- **Supplied information**
========================================
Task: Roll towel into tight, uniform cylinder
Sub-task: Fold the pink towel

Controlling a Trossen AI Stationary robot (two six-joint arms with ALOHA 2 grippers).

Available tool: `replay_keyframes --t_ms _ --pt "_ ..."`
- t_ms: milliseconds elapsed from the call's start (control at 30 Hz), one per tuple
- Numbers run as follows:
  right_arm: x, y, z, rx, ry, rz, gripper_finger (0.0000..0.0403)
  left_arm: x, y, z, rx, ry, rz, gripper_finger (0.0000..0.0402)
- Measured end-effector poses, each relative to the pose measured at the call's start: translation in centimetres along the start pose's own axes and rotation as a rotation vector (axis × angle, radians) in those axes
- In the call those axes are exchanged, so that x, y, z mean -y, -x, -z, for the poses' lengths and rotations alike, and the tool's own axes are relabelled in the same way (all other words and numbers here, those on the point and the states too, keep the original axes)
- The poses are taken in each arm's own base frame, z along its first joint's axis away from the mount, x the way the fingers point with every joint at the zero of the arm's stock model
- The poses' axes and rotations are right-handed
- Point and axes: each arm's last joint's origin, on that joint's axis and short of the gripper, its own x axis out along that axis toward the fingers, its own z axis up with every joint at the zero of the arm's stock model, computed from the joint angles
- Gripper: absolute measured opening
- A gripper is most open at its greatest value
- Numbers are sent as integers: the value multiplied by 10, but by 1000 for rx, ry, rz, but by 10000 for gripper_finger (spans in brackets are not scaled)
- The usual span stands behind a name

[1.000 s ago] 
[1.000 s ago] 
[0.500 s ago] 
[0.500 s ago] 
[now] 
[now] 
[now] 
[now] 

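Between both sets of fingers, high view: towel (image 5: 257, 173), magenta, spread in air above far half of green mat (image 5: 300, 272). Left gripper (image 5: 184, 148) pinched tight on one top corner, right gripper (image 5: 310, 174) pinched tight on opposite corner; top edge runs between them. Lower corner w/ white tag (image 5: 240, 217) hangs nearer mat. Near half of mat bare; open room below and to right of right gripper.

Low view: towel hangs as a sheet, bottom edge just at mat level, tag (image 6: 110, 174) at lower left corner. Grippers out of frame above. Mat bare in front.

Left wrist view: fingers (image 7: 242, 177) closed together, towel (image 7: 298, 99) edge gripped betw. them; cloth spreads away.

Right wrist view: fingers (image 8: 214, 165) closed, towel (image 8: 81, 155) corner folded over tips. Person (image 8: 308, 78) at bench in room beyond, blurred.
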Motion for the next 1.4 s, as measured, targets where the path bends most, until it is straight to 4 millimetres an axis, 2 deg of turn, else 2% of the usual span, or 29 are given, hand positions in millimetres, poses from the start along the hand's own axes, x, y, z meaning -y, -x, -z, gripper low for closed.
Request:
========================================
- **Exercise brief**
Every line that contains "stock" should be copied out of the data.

- **Task result**
- The poses are taken in each arm's own base frame, z along its first joint's axis away from the mount, x the way the fingers point with every joint at the zero of the arm's stock model
- Point and axes: each arm's last joint's origin, on that joint's axis and short of the gripper, its own x axis out along that axis toward the fingers, its own z axis up with every joint at the zero of the arm's stock model, computed from the joint angles

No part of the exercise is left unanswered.